We do not address whether the short-selling strategy in which journalists speculated Bass was engaging would constitute market manipulation. We analyze the effect that Bass’s challenges had on the stock price of the pharmaceutical corporations that own the challenged patents. On the basis of the observed pattern of returns after a challenge, we find that the market reactions to Bass’s initial inter partes review petitions could have provided him with the opportunity to profit by shorting a stock and quickly closing out his position. However, we find that, after the initial few IPR challenges, subsequent challenges no longer provoked a strong response in the capital market. That muted response implies that a trading strategy based on short term price reactions to an IPR challenge would not have been profitable after the initial few challenges. Furthermore, later challenges actually produced strong responses in the opposite direction of what the short-selling hypothesis would predict—that is, later challenges produced statistically significant positive abnormal returns. The PTAB’s first two rulings on Bass’s challenges as of September 1, 2015, also induced statistically significant positive abnormal returns for the challenged patent holder Acorda Therapeutics. An analysis of additional PTAB rulings could reveal whether the price reaction is particular to the precedential value of the PTAB’s first ruling or the PTAB’s rulings will affect the returns of those companies Bass challenged.

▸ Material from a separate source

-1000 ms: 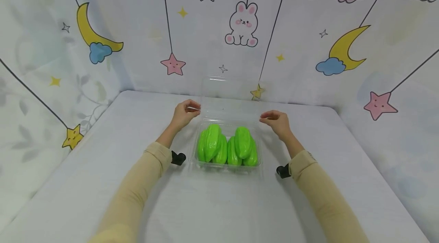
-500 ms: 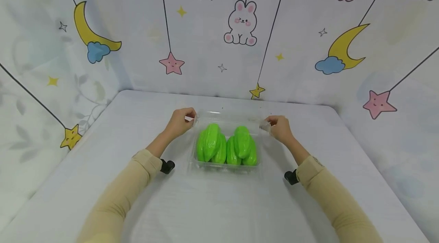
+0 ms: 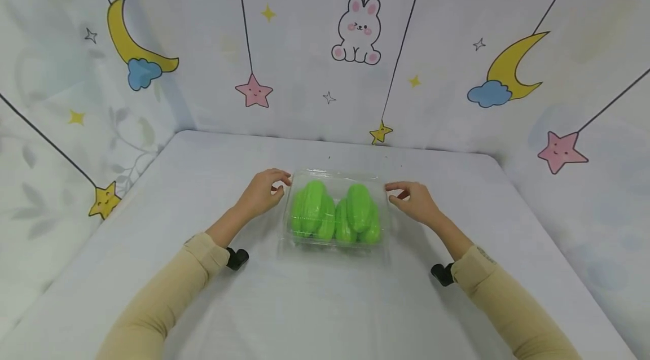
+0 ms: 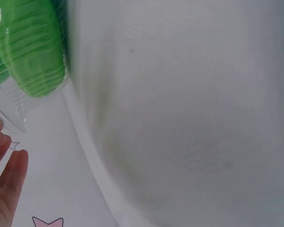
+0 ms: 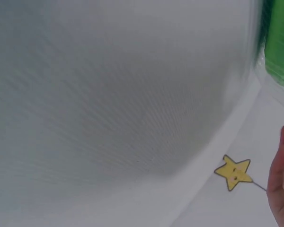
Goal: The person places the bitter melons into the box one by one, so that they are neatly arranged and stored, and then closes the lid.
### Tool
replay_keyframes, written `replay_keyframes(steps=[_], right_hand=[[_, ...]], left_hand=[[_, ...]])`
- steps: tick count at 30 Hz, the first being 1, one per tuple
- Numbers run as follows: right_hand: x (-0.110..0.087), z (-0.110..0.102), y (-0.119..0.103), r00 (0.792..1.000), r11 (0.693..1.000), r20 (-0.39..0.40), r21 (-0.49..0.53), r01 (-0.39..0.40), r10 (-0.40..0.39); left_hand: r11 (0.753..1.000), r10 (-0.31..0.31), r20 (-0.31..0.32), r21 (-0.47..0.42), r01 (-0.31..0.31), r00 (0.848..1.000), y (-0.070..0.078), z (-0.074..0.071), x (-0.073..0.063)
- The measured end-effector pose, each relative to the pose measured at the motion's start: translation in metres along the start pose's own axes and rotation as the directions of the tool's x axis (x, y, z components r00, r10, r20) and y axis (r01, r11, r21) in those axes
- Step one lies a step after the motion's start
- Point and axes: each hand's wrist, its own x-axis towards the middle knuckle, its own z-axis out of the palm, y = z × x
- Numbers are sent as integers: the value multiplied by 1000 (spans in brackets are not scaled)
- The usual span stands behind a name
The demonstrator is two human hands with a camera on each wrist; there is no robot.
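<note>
A clear plastic clamshell box sits at the middle of the table with several glossy, bright green, ridged, elongated fruit-like pieces inside. Its transparent lid now lies over them. At the box's back left corner is my left hand, index finger and thumb curved with a gap between them, tips right at the lid's edge. The left wrist view has those fingers beside a clear plastic corner. My right hand mirrors it at the back right corner, its fingertips parted near the lid's side.
A white-covered table runs back to a patterned cloth backdrop with moons, stars and rabbits. Black wrist devices hang below both sleeve cuffs. A few tiny specks lie behind the box.
The lid, standing upright at the back a second ago, has swung forward and down over the green pieces. Both hands came toward the person with it, and their fingers have since loosened.
</note>
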Motion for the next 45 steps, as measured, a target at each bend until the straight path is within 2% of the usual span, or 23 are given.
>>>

Part II summarizes the history of the inter partes review and the purpose of its creation. Part III examines the descriptive statistics of the companies that held patents that Bass challenged through inter partes review. We present an event-study framework to analyze the effect of Bass’s 2015 IPR challenges on the stock prices of the pharmaceutical companies with challenged patents. Part IV presents the empirical results, explains the statistical significance of those results, and analyzes the implications of the market response to Bass’s IPR challenges. Part V proposes potential lines of analysis of imminent challenges.